The collar made the difference, but Suzanne was proud to say it’s not just the equipment that is to attribute for Elijah’s success in the arena. He puts the work in, roping the dummy and working through all the same slumps ropers deal with every day.
And just like every other breakaway roper, there was a time when the obstacles just felt too heavy.
“He said, ‘Mom, I just suck. I’m never going to be able to do this,’” Suzanne recalled. “Big old tears.”
But on that January day in Edna, Suzanne said, Elijah tracked his calf farther than usual — typically a scenario where he’d lose sight and lose the opportunity. People were yelling directions. Elijah stayed after it anyway. When he finally delivered his rope and caught, everything changed.

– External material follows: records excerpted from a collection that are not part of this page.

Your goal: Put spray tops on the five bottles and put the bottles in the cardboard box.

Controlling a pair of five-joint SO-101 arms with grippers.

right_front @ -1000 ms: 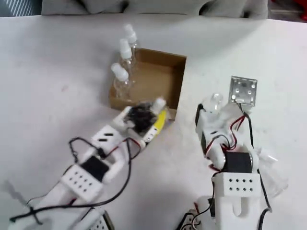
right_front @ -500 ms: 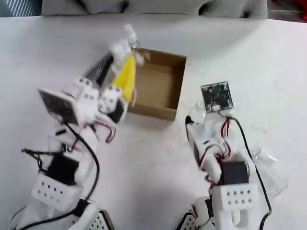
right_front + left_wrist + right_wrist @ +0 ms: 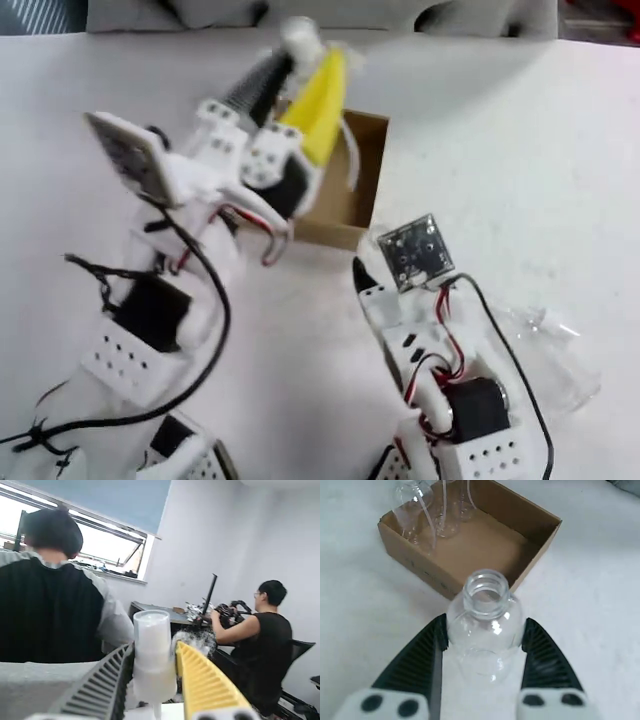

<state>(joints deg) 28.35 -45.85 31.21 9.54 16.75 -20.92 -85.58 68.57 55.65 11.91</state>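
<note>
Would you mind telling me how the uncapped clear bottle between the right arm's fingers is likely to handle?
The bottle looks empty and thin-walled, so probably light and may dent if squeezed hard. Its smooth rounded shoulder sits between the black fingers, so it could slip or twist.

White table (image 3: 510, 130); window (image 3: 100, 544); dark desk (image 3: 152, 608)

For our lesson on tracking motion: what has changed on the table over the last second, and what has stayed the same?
The left pincer, gripping a spray top, swung up from the front of the box to above its far edge. The right pincer, holding an open bottle, slid sideways towards the box's front. The box stayed put.
</note>
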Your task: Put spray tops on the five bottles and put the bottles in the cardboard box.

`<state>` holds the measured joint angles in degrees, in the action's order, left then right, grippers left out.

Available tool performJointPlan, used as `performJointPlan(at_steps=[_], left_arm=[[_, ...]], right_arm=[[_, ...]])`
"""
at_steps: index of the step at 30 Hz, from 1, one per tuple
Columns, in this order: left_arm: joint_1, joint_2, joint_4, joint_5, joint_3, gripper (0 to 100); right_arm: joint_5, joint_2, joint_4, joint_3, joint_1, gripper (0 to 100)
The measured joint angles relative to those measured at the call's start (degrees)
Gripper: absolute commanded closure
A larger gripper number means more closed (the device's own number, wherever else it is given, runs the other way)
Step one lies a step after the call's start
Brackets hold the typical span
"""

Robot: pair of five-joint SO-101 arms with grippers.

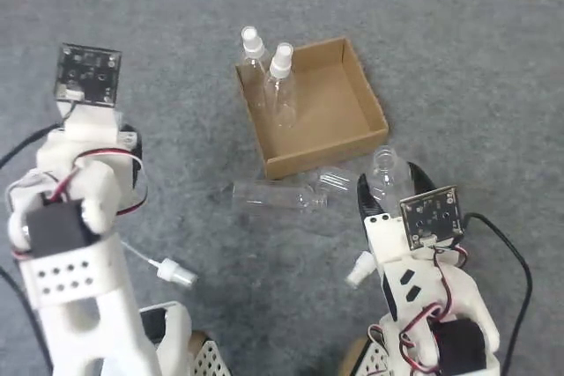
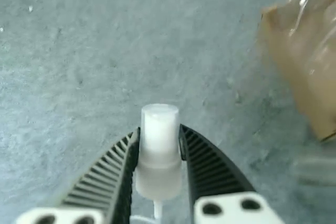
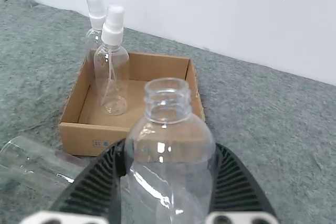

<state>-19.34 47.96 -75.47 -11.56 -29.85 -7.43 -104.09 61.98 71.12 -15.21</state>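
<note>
Left gripper point(image 2: 158, 132) up close had its ribbed black jaws pinched narrowly on a white plastic spray top point(image 2: 159, 156), over fuzzy grey carpet point(image 2: 79, 77). Right gripper point(image 3: 168, 150) was spread wider, clamping a clear round bottle point(image 3: 168, 129), upright and uncapped, near the cardboard box point(image 3: 79, 129). 2 capped bottles point(image 3: 111, 66) stood at 1 box corner. 2 bare bottles point(image 1: 278, 194) lay along its near wall. 1 loose spray top point(image 1: 176, 272) lay well apart on open carpet.
</note>
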Motion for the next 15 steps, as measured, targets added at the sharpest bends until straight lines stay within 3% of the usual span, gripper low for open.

Elijah, Suzanne said, doesn’t really understand how widely the video has traveled. He’s just a kid who wants to rope, wants to belong, and now has proof that he can do it.
“I don’t think he realizes what’s happening,” Suzanne said. “He’s just a little boy just chasing his dreams.”
And he’s doing it from the back of Catolena, the Faske family’s 18-year-old paint pony. Catalina was born on their place, and Suzanne said she’s the kind of horse that makes a difference — dead broke, unbothered by the lighted collar, and steady in the box.
“With Eli, it’s like she knows she has to take care of him,” Suzanne said. “She’s just perfect.”
For Elijah, that mix — Catolena, a little extra visibility, and a lot of practice — has already done more than put a few catches on his list of successes.
“This little taste of success has really, truly changed him,” Suzanne said. “He’s been so well behaved lately, and he’s offering to help with things … it really has transformed his life just feeling successful at something.”